- **Input data**:

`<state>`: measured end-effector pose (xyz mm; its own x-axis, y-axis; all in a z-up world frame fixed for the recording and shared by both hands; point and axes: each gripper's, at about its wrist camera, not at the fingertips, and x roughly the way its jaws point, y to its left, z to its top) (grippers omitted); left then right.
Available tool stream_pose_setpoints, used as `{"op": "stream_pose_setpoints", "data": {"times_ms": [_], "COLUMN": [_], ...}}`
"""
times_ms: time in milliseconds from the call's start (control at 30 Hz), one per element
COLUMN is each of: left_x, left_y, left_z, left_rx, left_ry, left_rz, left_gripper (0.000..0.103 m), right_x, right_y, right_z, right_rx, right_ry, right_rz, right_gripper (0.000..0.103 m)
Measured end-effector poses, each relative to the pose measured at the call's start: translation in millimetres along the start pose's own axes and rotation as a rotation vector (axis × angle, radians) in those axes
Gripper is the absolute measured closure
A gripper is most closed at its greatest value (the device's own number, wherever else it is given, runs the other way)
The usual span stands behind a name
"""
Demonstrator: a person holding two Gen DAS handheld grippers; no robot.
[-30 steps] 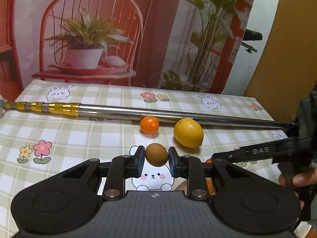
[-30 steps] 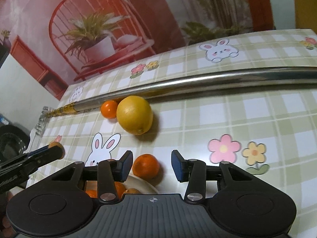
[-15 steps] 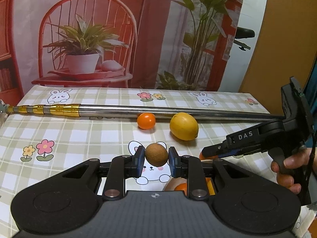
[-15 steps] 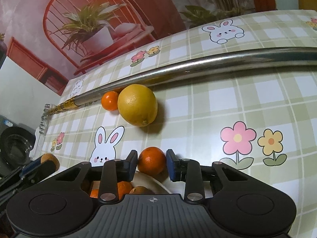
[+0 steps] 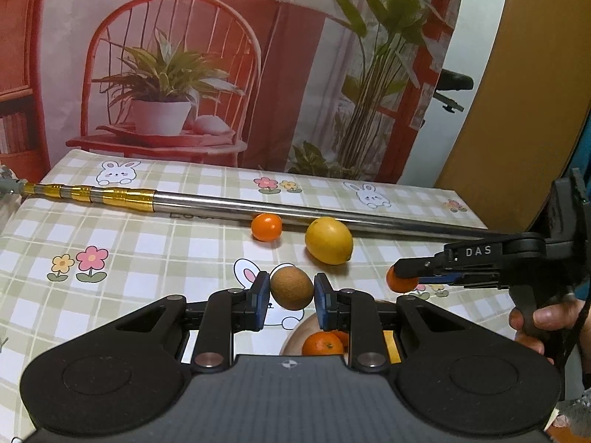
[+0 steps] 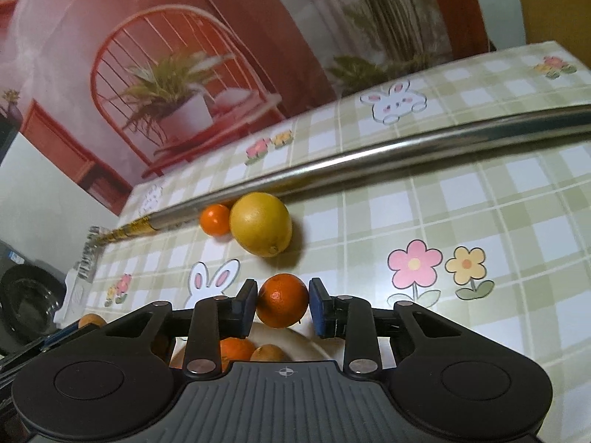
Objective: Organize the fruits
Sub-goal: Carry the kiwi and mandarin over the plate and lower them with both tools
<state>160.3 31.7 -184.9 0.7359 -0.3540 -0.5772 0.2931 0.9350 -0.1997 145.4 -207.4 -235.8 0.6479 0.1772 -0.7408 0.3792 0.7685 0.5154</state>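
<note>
**Both Claws Loaded Above the Plate**

The checked tablecloth (image 5: 155,254) fills the lower half of both views, and across its far side lies a long metal pole (image 5: 295,210), running from nine o'clock to three o'clock. It seems to act as a fence: the lemon (image 5: 328,240) and a small loose tangerine (image 5: 266,226) rest just in front of it, at about twelve o'clock from the left claw, where they cannot roll off the back.

Directly below the claws, at six o'clock, the rim of a pale plate (image 6: 295,343) shows with several tangerines already on it, so it looks like the collecting spot.

The left gripper (image 5: 291,288) is pinched narrow on a brown round fruit (image 5: 291,288), pads pressing either flank, tilted moderately downward over the plate's edge. The right gripper (image 6: 282,305) is clamped on an orange tangerine (image 6: 282,305), pitched more steeply down; from the left view it enters at three o'clock, nearly level, with the person's hand (image 5: 539,323) wrapped around its handle. Both fruits hang clear of the cloth, probably for dropping onto the plate.
</note>
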Motion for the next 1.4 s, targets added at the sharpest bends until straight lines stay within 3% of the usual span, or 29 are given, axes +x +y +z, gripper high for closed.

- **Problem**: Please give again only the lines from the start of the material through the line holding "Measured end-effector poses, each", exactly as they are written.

- **Response below**:
`<state>`: measured end-effector pose (xyz mm; its own x-axis, y-axis; all in a z-up world frame fixed for the recording and shared by both hands; point and axes: each gripper's, at about its wrist camera, not at the fingertips, and x roughly the way its jaws point, y to its left, z to its top) (grippers omitted); left then right.
Available tool stream_pose_setpoints, used as `{"op": "stream_pose_setpoints", "data": {"times_ms": [_], "COLUMN": [_], ...}}`
"""
times_ms: time in milliseconds from the call's start (control at 30 Hz), one per element
COLUMN is each of: left_x, left_y, left_z, left_rx, left_ry, left_rz, left_gripper (0.000..0.103 m), right_x, right_y, right_z, right_rx, right_ry, right_rz, right_gripper (0.000..0.103 m)
Measured end-effector poses, each relative to the pose measured at the call's start: translation in millimetres along the start pose's own axes and rotation as a rotation vector (axis × angle, radians) in those axes

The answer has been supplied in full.